WHAT YOU NEED TO DO: When the line with "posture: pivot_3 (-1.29" appears below, start repeating lines exactly, and keep going through the line with "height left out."; add nothing outside that span.

INFORMATION SHOWN:
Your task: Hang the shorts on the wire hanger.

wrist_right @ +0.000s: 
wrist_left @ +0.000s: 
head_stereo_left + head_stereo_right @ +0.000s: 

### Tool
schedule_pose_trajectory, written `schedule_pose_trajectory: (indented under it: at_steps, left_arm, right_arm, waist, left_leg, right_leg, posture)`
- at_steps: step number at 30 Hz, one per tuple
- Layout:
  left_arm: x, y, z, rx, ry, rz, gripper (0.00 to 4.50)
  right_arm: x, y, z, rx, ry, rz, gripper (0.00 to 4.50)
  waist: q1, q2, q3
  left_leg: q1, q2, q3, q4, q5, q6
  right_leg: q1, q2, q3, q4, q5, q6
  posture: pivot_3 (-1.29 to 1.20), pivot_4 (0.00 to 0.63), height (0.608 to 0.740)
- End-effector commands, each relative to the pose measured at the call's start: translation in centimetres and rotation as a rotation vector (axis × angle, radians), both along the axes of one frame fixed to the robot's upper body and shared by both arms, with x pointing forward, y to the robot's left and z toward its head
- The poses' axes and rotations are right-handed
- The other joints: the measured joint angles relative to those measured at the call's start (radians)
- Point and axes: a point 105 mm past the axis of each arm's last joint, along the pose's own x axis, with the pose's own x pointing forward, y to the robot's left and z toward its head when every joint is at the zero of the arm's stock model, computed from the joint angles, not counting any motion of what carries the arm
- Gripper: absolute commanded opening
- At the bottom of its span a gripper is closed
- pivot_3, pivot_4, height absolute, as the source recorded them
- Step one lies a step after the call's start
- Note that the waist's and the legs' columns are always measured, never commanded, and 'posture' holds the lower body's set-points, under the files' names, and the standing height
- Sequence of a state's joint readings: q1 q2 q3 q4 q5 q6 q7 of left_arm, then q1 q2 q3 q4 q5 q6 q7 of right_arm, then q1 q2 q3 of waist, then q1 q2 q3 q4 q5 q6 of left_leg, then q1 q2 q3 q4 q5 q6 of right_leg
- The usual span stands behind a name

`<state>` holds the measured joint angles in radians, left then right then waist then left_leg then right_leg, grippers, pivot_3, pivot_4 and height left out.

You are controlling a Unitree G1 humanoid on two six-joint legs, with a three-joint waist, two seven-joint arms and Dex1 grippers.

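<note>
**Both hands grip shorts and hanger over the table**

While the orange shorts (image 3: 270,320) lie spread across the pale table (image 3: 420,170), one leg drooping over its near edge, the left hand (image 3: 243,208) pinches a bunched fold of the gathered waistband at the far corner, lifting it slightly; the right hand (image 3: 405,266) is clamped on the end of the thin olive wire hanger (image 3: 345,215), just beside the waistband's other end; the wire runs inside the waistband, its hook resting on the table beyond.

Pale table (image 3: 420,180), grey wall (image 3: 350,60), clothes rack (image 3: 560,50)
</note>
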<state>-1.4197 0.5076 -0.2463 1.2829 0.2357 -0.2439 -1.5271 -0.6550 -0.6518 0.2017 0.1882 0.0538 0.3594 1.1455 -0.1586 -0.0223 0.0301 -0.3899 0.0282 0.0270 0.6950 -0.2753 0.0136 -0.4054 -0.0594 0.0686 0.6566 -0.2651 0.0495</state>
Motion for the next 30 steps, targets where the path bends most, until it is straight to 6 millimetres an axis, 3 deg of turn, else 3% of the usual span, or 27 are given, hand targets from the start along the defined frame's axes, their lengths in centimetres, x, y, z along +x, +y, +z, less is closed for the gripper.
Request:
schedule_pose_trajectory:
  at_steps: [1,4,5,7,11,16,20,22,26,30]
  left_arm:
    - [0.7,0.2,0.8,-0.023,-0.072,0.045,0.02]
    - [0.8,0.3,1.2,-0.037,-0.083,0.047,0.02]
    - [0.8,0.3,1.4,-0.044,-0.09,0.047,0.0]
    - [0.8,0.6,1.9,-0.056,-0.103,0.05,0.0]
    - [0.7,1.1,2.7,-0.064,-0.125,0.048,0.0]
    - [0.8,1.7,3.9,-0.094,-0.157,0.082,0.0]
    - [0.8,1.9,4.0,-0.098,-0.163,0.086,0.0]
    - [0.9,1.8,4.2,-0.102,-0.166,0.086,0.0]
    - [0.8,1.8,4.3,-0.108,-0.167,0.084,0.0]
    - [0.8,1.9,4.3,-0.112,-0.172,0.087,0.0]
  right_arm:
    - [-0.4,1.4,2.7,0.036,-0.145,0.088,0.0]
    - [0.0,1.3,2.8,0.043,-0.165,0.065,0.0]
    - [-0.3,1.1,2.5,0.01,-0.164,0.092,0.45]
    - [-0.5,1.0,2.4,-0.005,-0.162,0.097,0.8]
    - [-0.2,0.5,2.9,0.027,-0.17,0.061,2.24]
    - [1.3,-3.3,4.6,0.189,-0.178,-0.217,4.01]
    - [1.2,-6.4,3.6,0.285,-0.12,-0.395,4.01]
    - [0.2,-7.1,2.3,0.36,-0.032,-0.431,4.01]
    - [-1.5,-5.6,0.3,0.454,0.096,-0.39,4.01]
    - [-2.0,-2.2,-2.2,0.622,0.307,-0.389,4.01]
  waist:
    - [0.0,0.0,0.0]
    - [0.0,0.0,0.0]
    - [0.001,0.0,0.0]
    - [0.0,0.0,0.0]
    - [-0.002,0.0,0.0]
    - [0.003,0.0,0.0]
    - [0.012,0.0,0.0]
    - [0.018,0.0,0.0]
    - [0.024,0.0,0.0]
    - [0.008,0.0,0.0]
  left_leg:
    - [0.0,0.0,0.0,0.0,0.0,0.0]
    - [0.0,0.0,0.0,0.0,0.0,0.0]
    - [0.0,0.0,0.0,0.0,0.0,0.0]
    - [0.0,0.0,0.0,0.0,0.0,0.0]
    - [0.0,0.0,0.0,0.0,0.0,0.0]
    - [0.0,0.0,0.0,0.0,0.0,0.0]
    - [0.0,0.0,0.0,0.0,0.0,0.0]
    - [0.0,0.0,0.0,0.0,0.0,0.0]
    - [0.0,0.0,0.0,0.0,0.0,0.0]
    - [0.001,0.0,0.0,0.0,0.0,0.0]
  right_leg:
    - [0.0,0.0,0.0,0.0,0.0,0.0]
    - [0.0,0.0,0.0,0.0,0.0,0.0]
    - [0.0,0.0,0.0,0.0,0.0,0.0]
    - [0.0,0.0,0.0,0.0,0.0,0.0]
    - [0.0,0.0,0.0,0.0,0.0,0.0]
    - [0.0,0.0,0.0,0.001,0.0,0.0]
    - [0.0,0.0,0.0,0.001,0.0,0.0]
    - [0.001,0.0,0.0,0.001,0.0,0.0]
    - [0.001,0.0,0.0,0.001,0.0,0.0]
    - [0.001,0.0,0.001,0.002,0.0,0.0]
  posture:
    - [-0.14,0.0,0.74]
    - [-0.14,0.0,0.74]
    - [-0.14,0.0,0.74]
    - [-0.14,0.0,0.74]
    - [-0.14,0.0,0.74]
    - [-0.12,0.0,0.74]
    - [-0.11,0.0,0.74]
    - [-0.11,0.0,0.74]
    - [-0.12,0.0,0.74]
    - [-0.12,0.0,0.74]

EXPECTED OUTPUT:
  posture: pivot_3 (-1.29 to 1.20), pivot_4 (0.00 to 0.63), height (0.608 to 0.740)
- End-effector commands, each relative to the pose measured at the call's start: translation in centimetres and rotation as a rotation vector (axis × angle, radians), both along the axes of one frame fixed to the robot's upper body and shared by both arms, with x pointing forward, y to the robot's left and z toward its head
- The poses' axes and rotations are right-handed
- The other joints: the measured joint angles relative to those measured at the call's start (radians)
- Point and axes: a point 105 mm past the axis of each arm's last joint, along the pose's own x axis, with the pose's own x pointing forward, y to the robot's left and z toward its head when every joint is at the zero of the arm's stock model, computed from the joint angles, not counting any motion of what carries the arm
- Gripper: absolute commanded opening
- At the bottom of its span a gripper is closed
- pivot_3, pivot_4, height absolute, as the source recorded them
- Step one lies a step after the call's start
- Note that the waist's and the legs' columns are always measured, never commanded, and 'posture' holds the lower body's set-points, under the files' names, and the standing height
- Sequence of a state's joint readings: q1 q2 q3 q4 q5 q6 q7 of left_arm, then q1 q2 q3 q4 q5 q6 q7 of right_arm, then q1 q2 q3 of waist, then q1 q2 q3 q4 q5 q6 of left_leg, then q1 q2 q3 q4 q5 q6 of right_leg
- The usual span stands behind a name

`<state>` holds the measured joint angles in radians, left then right then waist then left_leg then right_leg, grippers, pivot_3, pivot_4 and height left out.

This output is complete as it stands.